**Work request**
Only one stretch of the material below is wanted: everything from the line containing "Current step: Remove" down to the line containing "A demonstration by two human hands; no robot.", both ends included. Repeat it exactly and skip the pictures.

--- START ---

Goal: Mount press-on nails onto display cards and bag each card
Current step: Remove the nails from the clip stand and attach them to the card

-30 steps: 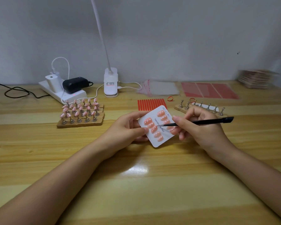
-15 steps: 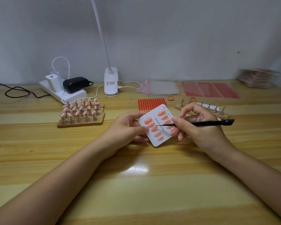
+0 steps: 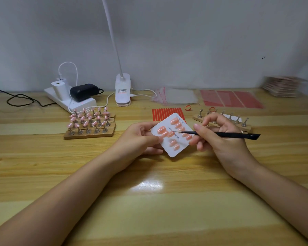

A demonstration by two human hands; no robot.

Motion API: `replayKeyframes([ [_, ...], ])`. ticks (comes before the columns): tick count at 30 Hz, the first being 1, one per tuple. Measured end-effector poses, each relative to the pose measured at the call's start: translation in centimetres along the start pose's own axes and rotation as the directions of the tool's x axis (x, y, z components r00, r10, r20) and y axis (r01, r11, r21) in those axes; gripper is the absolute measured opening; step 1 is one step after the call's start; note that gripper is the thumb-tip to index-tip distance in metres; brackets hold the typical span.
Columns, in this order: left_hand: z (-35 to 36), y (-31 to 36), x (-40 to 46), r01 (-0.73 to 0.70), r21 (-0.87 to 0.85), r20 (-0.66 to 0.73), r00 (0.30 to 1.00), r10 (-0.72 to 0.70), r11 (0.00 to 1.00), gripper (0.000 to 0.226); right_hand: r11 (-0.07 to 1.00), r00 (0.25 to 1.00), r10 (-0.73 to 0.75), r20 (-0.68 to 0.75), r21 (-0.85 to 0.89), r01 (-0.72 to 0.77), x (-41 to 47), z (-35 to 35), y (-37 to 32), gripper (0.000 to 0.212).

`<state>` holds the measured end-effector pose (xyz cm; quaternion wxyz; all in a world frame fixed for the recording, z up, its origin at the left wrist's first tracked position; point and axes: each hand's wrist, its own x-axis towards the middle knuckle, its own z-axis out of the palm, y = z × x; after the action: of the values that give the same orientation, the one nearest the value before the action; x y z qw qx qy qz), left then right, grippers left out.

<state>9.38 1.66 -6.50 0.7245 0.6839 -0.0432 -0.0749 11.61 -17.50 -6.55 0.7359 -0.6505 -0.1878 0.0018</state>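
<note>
You can read part of "Handmade Nail" on the white card [image 3: 174, 150]. The label on the lamp base [image 3: 122, 90] is too small to read.

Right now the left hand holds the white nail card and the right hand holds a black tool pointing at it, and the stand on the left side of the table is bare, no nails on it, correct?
Not quite. In the head view the left hand holds the card and the right hand holds the black tool, but the left stand is full of pink nails. The stand behind the right hand has bare pegs.

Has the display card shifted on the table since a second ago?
No: the display card sits just below the red strip sheet, as before.
</note>
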Motion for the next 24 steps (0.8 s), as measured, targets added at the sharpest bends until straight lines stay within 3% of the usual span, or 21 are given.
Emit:
replayKeyframes([
  [24,0.03,0.3,-0.2,0.017,-0.03,0.002,1.0,-0.017,0.999,0.027,0.999,0.998,0.032,0.053,-0.006,-0.032,0.11,0.2,0.2,0.017],
])
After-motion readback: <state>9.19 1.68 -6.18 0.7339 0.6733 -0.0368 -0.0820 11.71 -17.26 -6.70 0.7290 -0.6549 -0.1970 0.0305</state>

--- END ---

**Solution**
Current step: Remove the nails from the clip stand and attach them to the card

-30 steps: 
-15 steps: 
+0 steps: 

A demonstration by two human hands; no robot.

Nothing more belongs to this exercise.